Establecido en 1999, FRIDE ha realizado una gran contribución al debate sobre las actividades exteriores de Europa en un ambiente internacional cada vez más complejo. Ha trabajado en temas que van desde la democracia y los derechos humanos al desarrollo sostenible, los nuevos enfoques en la cooperación multilateral y las cuestiones de seguridad. La atención prestada por FRIDE a la vecindad extendida de la Unión Europea durante mucho tiempo prueba ser hoy aún más relevante debido a la turbulencia que azota a la región. El énfasis de FRIDE en la importancia de los valores que enmarcan las actividades exteriores europeas es central en los debates en Europa y más allá. Esto muestra la necesidad de un compromiso continuo con la búsqueda de una política exterior europea común que sea eficaz y esté basada en los principios fundamentales de la integración europea.
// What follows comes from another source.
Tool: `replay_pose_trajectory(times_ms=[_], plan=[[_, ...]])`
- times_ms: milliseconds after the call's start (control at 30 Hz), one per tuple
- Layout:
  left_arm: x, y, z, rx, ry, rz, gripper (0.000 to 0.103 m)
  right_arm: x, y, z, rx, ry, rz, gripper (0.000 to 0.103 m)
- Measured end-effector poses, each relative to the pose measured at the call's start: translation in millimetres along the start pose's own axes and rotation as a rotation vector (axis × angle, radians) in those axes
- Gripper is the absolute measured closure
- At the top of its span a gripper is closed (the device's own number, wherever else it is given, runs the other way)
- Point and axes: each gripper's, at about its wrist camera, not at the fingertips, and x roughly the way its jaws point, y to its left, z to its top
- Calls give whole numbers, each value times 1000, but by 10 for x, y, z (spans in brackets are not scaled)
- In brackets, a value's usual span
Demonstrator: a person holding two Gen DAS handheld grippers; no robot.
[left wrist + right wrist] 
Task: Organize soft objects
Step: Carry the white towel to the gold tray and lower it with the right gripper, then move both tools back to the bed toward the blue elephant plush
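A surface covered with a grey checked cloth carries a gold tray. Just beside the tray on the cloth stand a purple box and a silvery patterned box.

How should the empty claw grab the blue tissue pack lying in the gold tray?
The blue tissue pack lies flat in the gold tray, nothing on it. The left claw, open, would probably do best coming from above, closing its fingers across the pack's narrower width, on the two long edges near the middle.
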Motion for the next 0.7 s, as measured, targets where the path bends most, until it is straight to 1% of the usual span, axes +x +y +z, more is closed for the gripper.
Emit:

El Patronato desea agradecer a Diego Hidalgo, fundador de FRIDE, por su incansable compromiso y muy generoso apoyo a lo largo de tantos años. También quiere expresar su gratitud a la dedicada plantilla, a los propios miembros del Patronato y del Comité Asesor por sus contribuciones para hacer de FRIDE uno de los principales think tanks de Europa en cuestiones de política exterior. Estamos muy agradecidos con todos aquellos que han apoyado el trabajo y los proyectos de FRIDE a través de los años y también damos las gracias a los numerosos socios de todas partes del mundo que han colaborado con FRIDE en iniciativas conjuntas. Esperamos que las extensas aportaciones de FRIDE al debate sobre Europa en el mundo continuará informando el pensamiento y la acción en un momento muy crítico para el futuro de Europa.